Here is an insoluble problem for a Monday morning: how do you go about condemning an evil without advertising that evil? This lay heavily on my mind Sunday afternoon even as my lunch lay heavily on my belly. I came across a full page article in one of what were formerly known as “quality” newspapers. The subject was the sexualisation of children. This is a serious matter and the sexualisation referred to is rampant as a plague. But how to combat it? I sympathise with the journalist who was faced with the task of producing his article – for how could he hope to get us to join his opposition to the sexualisation of children unless he first informed us as to what this involves? And the double bind is, of course, that any useful description would have to be, to some degree, an example of the very thing it deplored.

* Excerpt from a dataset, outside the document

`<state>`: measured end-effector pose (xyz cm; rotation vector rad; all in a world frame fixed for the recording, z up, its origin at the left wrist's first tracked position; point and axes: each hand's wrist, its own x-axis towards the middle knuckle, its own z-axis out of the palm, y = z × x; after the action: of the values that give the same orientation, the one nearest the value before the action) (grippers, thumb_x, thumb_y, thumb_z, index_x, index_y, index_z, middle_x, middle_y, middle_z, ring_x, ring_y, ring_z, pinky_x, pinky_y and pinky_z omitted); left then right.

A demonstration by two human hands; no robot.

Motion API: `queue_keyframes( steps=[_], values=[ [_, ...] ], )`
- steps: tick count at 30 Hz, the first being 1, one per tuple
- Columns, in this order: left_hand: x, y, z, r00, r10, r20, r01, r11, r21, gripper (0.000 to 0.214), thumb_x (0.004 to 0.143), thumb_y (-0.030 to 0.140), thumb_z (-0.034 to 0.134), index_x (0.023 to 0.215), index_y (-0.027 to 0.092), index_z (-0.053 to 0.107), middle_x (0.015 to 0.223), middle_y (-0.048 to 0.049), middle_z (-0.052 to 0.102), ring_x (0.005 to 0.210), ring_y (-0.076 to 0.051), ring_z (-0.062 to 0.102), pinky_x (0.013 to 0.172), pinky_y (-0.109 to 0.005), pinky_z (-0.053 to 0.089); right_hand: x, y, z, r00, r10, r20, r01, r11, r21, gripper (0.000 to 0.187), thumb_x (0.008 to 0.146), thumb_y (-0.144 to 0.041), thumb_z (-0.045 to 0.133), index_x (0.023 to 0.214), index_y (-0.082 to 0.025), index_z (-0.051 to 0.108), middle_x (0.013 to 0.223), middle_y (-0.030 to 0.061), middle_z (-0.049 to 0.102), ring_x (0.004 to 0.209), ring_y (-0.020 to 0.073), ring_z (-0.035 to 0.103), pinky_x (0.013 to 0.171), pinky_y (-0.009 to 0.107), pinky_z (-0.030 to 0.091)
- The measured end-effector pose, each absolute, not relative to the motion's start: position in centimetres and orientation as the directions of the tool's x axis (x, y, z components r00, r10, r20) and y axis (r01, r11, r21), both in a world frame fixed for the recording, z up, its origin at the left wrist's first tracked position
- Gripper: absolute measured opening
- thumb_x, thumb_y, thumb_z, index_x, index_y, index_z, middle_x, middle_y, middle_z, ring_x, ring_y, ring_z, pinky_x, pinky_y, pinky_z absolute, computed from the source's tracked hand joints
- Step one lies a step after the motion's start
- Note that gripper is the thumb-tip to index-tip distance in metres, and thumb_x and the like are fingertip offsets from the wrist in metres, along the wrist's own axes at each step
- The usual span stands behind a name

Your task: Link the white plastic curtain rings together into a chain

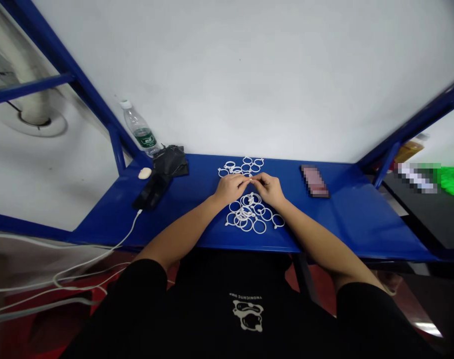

It reminded me of the cynicism of the gutter press and such tasty headlines as UNSPEAKABLE FILTH OF THE SEX SLAVE TRADE: SEE PICTURES ON PAGES 3,5, 7, 9 AND 14
I grew up in my granddad’s newsagent’s shop in the 1950s, an age of comparative discretion and moderate reticence. As a youngster discovering the delights and torments of original sin, I used to seize upon the News of the World which carried reports of the latest depravities: girls lured into white slavery abroad and the molestation of choirboys in England, our England. These reports always disappointed for they were entirely lacking the sort of titillation I was looking for. This sort of thing: “The accused removed the young woman from her place of work and took her to Colthorpe woods where the alleged offence took place.”
Borders on the tedious, doesn’ it?
But surely some things should be left to the imagination? The ancient Greeks knew the meaning of the word “obscene” and obscene acts – castrations, rapes, beheadings and the like – were not depicted in the theatre, but had to be imagined as having taken place offstage, the literal meaning of “obscene.”
Unfortunately for us, we live in the age of blatancy. Everything must be seen in all its disgusting horror or squalor – and usually both. We have been taught since Freud to think that this is somehow good for us. But all it has done is corrupt our morality and obliterate our powers of imagination. We live in an age where every image is an advert. Now I’ve gone and said it: we have forgotten the prohibition on the making and worshipping of images.